→ **Exercise**:
Which lines below contain the word "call"? Copy each one.

======

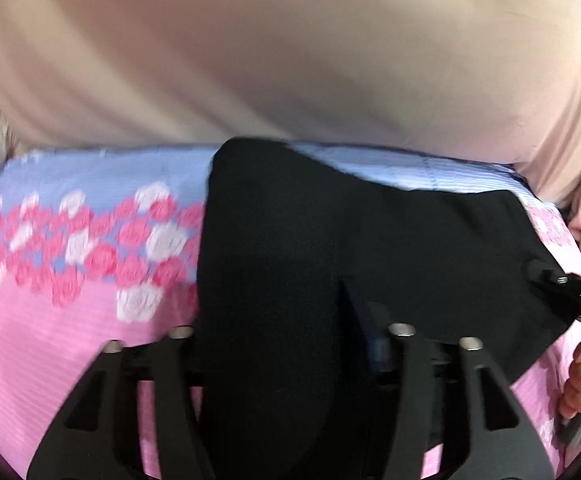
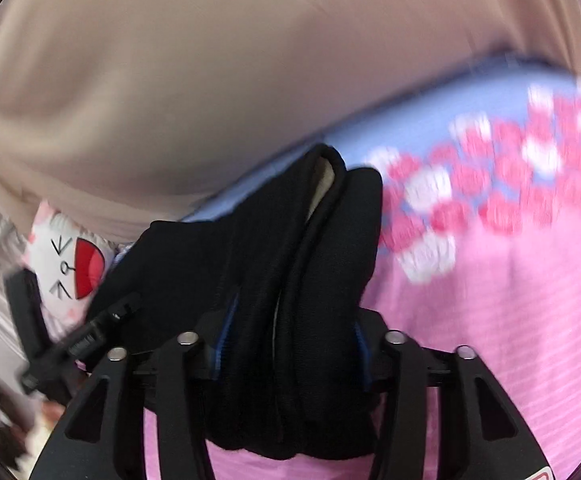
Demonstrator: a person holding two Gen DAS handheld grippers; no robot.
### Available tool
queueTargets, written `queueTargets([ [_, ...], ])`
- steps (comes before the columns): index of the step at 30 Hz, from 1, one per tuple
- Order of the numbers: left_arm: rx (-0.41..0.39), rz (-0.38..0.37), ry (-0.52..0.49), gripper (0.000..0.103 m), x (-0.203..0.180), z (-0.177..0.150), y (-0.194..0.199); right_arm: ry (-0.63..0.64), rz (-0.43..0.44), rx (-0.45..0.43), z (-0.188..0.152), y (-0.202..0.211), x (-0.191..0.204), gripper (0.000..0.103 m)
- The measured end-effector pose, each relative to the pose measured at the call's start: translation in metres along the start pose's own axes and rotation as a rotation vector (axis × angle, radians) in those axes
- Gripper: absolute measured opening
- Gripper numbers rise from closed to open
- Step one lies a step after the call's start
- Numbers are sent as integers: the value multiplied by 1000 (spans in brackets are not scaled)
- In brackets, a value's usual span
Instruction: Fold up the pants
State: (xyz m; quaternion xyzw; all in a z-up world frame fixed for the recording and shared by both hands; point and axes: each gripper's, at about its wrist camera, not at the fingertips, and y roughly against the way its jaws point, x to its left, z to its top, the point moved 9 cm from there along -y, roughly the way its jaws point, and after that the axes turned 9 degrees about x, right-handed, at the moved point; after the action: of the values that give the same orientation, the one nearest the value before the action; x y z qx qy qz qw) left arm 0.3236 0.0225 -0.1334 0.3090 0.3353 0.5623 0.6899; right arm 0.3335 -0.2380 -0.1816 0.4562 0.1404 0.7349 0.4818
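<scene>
Right wrist: right hand-held gripper (image 2: pixel 286 364) pinching bunched black pants (image 2: pixel 290 240); left hand-held gripper (image 1: pixel 290 360) likewise.

1. We find no legible text, brand, number or label in either wrist view.
2. The white cushion (image 2: pixel 66 268) at the left of the right wrist view carries a drawn cat face with a red mouth, but no letters.
3. A red mark at that view's bottom right edge is cut off; we cannot read it.
</scene>
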Motion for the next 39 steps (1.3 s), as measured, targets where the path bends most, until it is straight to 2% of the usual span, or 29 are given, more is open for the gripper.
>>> queueTargets([
  [2, -6, 20, 30, 72, 13, -3, 11, -54, 3, -3, -1, 10, -13, 59],
  [3, -17, 55, 37, 72, 20, -6, 22, -72, -19, -26, -2, 19, -19, 59],
  [4, -41, 77, 33, 72, 27, -9, 38, -91, -67, -65, -4, 33, -26, 62],
  [5, -63, 83, 28, 72, 30, -16, 58, -90, -130, -130, -7, 58, -29, 58],
  [6, -77, 81, 23, 72, 29, -20, 74, -48, -157, -168, -12, 76, -24, 49],
  [7, -78, 64, -6, 72, 24, -33, 92, 51, -194, -169, -23, 93, -9, 26],
  [8, -60, 43, -38, 72, 19, -40, 95, 118, -232, -159, -34, 99, 1, 13],
  [10, 23, -1, -136, 72, -3, -63, 93, 269, -299, -105, -64, 98, 25, 6],
  [11, 77, -13, -176, 72, -15, -76, 84, 328, -318, -40, -82, 85, 34, 0],
  [12, 109, -24, -195, 72, -21, -83, 76, 370, -347, 18, -96, 70, 38, 0],
  [13, 153, -44, -206, 72, -29, -91, 63, 395, -369, 40, -101, 61, 40, 0],
  [15, 171, -44, -193, 72, -31, -93, 49, 415, -408, 98, -104, 39, 40, 0],
  [17, 179, -32, -144, 70, -26, -84, 32, 399, -393, 108, -98, 30, 43, 0],
  [20, 195, -27, -90, 72, -18, -67, 22, 399, -459, 114, -80, 16, 29, 0],
  [23, 185, -59, -44, 68, -8, -61, 22, 240, -451, 44, -55, 31, 2, 0],
  [24, 165, -68, -47, 68, -5, -61, 22, 184, -414, 35, -53, 36, -7, 0],
  [25, 146, -62, -61, 68, -5, -63, 23, 121, -373, 63, -55, 34, -19, 0],
  [28, 149, -14, -102, 66, -10, -69, 26, 111, -363, 60, -56, 34, -21, 0],
  [29, 155, -14, -107, 63, -12, -72, 34, 108, -353, 55, -58, 35, -19, 0],
  [31, 119, -32, -135, 64, -18, -78, 62, 92, -328, 86, -70, 45, -12, 0],
  [33, 45, -47, -135, 82, -19, -74, 94, 94, -303, 70, -79, 64, -2, 5],
  [34, 13, -47, -129, 86, -18, -69, 104, 98, -280, 36, -80, 77, 7, 5],
  [36, -41, -24, -113, 88, -20, -47, 115, 106, -205, -20, -75, 91, 30, 6],
  [38, -52, -10, -98, 90, -22, -28, 104, 149, -136, 18, -63, 74, 53, 6],
  [39, -43, 3, -90, 92, -21, -23, 95, 170, -129, 41, -56, 60, 59, 6],
])
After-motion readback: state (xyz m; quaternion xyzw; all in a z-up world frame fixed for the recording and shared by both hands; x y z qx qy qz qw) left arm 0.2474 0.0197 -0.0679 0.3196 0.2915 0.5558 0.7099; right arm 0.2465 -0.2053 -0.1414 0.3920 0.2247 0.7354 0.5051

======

→ **Written reply**:
- The measured end-effector pose, each relative to the pose measured at the call's start: translation in metres along the start pose's own axes and rotation as a rotation vector (axis × angle, radians) in those axes
- Step one lies a step after the call's start

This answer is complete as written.